* [THE RECORDS]
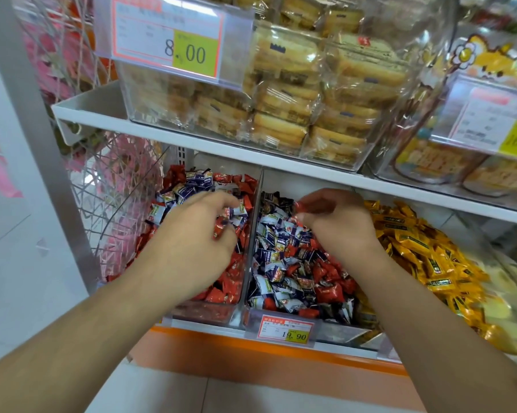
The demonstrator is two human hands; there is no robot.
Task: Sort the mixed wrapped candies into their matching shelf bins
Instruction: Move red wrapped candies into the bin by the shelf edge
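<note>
1. The left hand [191, 234] reaches into the left bin [209, 312], fingers curled around several blue-and-white wrapped candies [236, 210] near the clear divider [252, 234].
2. The left bin holds mostly red wrapped candies [221, 293], with blue-and-white ones mixed in toward the back.
3. The right hand [337, 225] hovers over the middle bin [334, 327], thumb and fingertips pinching one red candy [299, 206].
4. The middle bin holds blue-and-white candies mixed with red ones.
5. A price tag [285, 330] reading 19.90 is fixed to the middle bin's front.
6. Yellow wrapped candies [424, 251] fill the bin just right of the middle bin.
7. On the shelf [161, 135] above stand clear boxes of wrapped pastries [284, 93], with a tag reading 8.00.
</note>
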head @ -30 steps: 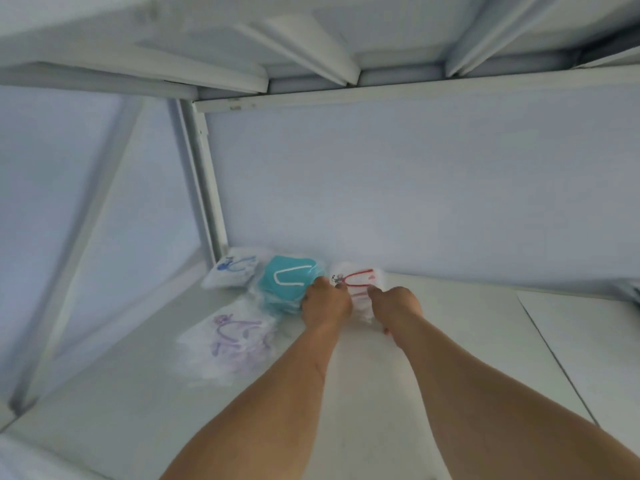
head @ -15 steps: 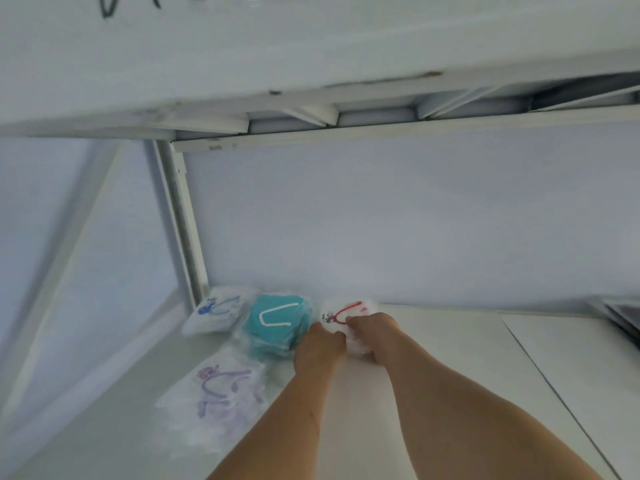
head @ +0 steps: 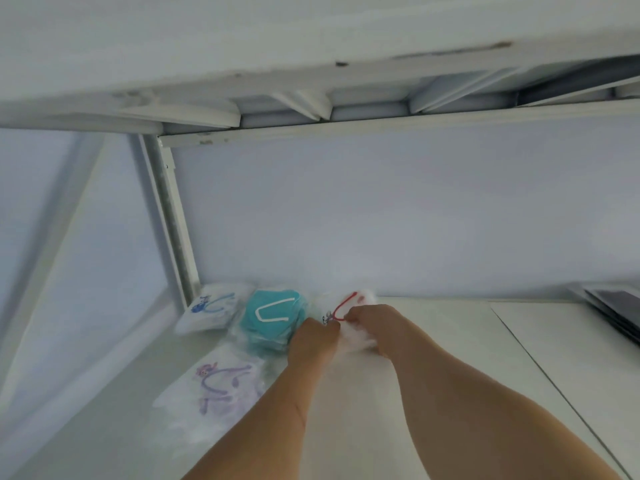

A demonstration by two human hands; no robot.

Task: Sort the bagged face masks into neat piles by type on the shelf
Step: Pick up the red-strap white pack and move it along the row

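Sorting nearly done: four mask piles lie on the shelf (head: 433, 341)
Left hand (head: 313, 341) and right hand (head: 375, 323) pinch the red pile (head: 349, 301) between their fingers; teal pile (head: 272, 315) just left; blue (head: 211, 308) and purple (head: 218, 382) piles beyond

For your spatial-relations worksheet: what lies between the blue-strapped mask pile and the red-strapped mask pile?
The teal mask pile sits between the blue-strapped pile and the red-strapped pile, shown in the head view.

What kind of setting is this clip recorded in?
Probably a storeroom or stockroom: a white metal shelving unit against a plain wall, with another shelf board overhead. Both hands, left hand and right hand, handle a red-strap bagged mask beside a teal mask pile.
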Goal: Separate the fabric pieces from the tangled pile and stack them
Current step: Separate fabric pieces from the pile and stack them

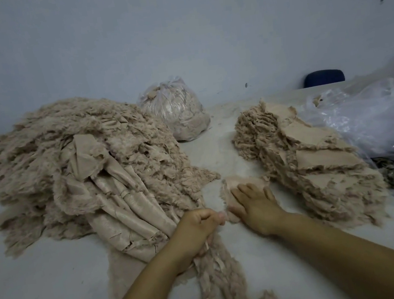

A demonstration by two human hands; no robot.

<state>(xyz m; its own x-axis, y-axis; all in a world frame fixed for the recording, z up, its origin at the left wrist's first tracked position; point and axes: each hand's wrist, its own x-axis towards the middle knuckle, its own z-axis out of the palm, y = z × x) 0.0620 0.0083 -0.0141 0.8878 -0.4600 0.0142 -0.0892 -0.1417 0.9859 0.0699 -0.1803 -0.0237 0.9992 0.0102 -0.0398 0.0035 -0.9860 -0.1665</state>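
Note:
A big tangled pile of beige furry fabric (74, 164) covers the left of the table, its long strips trailing toward me. To the right lies a stack of separated beige pieces (303, 159), backing side up. Between them sits a small fluffy piece (241, 185). My right hand (256, 204) lies flat on that piece, fingers straight, pressing it to the table. My left hand (197, 233) is curled around a bundle of strips (215, 268) at the near end of the pile.
A white table (45, 284) carries everything. A tied clear bag of beige scraps (175, 111) stands at the back. Crumpled clear plastic (375, 111) fills the right side. A dark blue chair back (323, 77) shows beyond the table, against a pale wall.

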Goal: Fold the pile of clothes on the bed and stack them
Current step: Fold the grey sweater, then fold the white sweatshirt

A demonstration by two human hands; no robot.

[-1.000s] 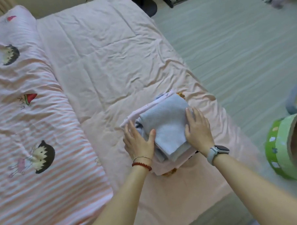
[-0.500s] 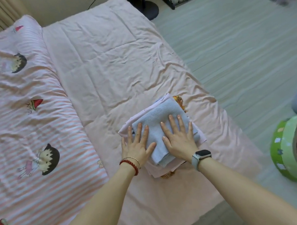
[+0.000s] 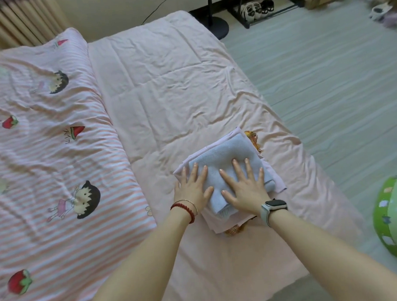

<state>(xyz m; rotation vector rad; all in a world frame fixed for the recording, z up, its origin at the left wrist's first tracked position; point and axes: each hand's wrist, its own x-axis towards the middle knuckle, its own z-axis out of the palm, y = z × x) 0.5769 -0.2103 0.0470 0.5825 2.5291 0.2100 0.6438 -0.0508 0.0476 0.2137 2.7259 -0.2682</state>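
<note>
Since the earlier frames we see both hands brought from the sides of the stack up onto its top, and the view has tilted up to take in more of the room. We can read no brand or label; the only writing is a few small dark characters beside a watermelon slice printed on the pink striped cartoon quilt [image 3: 52, 156], too small for us to make out.

Our left hand [image 3: 192, 187], with a red bead bracelet [image 3: 184, 211] at the wrist, lies palm down with straight, slightly spread fingers on the near-left part of the folded light blue knitted garment [image 3: 229, 158]. Our right hand [image 3: 245, 187], with a grey-strapped smartwatch [image 3: 274, 207] on its wrist, lies flat beside it, fingers spread, thumb pointing left. Neither grip closes on anything: both palms only press on the cloth, thumbs near each other.

That blue garment tops a stack of folded clothes: under it a pale pink folded piece [image 3: 275, 181] juts out at the right, and an orange patterned fabric [image 3: 252, 139] peeks out at the far and near edges. The stack sits on the plain pink bed sheet [image 3: 167, 94], near the bed's right edge, just right of the quilt.
</note>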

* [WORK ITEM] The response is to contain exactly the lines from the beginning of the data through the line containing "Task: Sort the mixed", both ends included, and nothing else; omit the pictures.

* [OUTPUT OF THE EXERCISE]
The demonstrator is two human hands; there is no robot.
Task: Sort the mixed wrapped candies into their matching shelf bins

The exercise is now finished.